Click here for all AFLW news
Sheahan, who sustained a serious knee injury in her one and only game for the Magpies’ AFLW team this year, was approached by Richmond CEO Brendon Gale for the role of the club’s women’s football operations manager the day the AFL Commission announced the AFLW would be expanded in 2019.
"He and [the Tigers’ talent general manager] Dan Richardson came to my neck of the woods and had a coffee with me, and they pretty much said, 'Would you like to do a presentation to our executive on what you think women's football operations should look like?'"
"They had so many questions. They wanted to know my experience at Collingwood, what I thought of women's football, my experience in the elite tennis industry and how that all ties together."
Sheahan believes the greatest selling point of the club's submission is its work with male indigenous players, and how easily that work can translate to working with female indigenous players.
The club runs the Laguntas program through AFL Victoria, which last year had five Indigenous players – Kayle Kirby, Mitch McCarthy (both Collingwood), Dion Johnstone (Melbourne), Jamaine Jones (Geelong) and Tristan Tweedie (Western Bulldogs) – drafted by AFL clubs. Current Tigers Daniel Rioli and Nathan Drummond are also graduates of the program.
Richmond also hosts the Korin Gamadji Institute (KGI) at its Punt Road headquarters, where Indigenous students can study up to year 10.
"What [Richmond is] doing blew me away, providing pathways and opportunities for indigenous athletes to play at AFL or AFLW level," she said.
"We've got kids coming down from the Northern Territory to do schooling at our football club, the classrooms are upstairs and they're here every day, out kicking footballs at lunchtime."
Aaron Clark, the director of the KGI, was part of a group, including Sheahan, Gale, club president Peggy O'Neal and Richardson, that presented the club's AFLW submission to an AFL sub-committee.
Sheahan said the Tigers’ proposal covered club culture, building an AFLW list and program, developing women's football in their region, and financial modelling.

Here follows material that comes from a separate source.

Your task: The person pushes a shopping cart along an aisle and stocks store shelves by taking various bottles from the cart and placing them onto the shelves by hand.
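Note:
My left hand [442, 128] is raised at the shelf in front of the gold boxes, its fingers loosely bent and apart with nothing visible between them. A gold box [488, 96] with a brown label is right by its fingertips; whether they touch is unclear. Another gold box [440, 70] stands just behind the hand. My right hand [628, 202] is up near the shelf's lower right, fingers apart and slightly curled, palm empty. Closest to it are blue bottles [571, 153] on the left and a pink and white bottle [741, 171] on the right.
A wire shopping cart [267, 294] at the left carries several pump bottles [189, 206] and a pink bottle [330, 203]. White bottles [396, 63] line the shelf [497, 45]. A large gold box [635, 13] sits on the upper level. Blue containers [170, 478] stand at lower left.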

"I said to Brendon afterwards, 'I know this is important to this football club, but this is incredibly important to me. When I was 13 or 14 I thought I'd never get this opportunity and my dreams were shattered. But now, every girl gets the opportunity to do this.'
"Since I've been here I've realised how passionate and a bit crazy, in a good way, Richmond supporters are, and I just know they'll get behind it. It'll be phenomenal."
Although this is Sheahan's first formal role at an AFL club, her experience running an elite junior tennis coaching program means she is accustomed to developing programs for talented athletes.
"I'm bringing things from tennis into the football club. Because tennis is an individual sport, you spend a lot of time working on technical analysis and personal one-on-one development programs.
"That's what I think I'll bring into this football club from an AFLW point of view. Yes, it’s a team sport, but moving forward, all of these girls will require one-on-one coaching," she said.
"I was really lucky when I was younger, I travelled on and off for four years with Andre Agassi and Steffi Graff as their nanny, so I feel like I've been around elite environments for most of my life.
"Now I'm lucky I get to take what I've learnt from these people and put it in to practice myself."
With her father Mike an integral part of the football media landscape for more than four decades, Sheahan has been immersed in the AFL world since a young age.
"I can understand people saying, 'What's Kate's experience?' because I haven't been working in women's footy before. I don't claim to have been a pioneer of women's football - I haven't been - but I spent my life growing up in AFL football."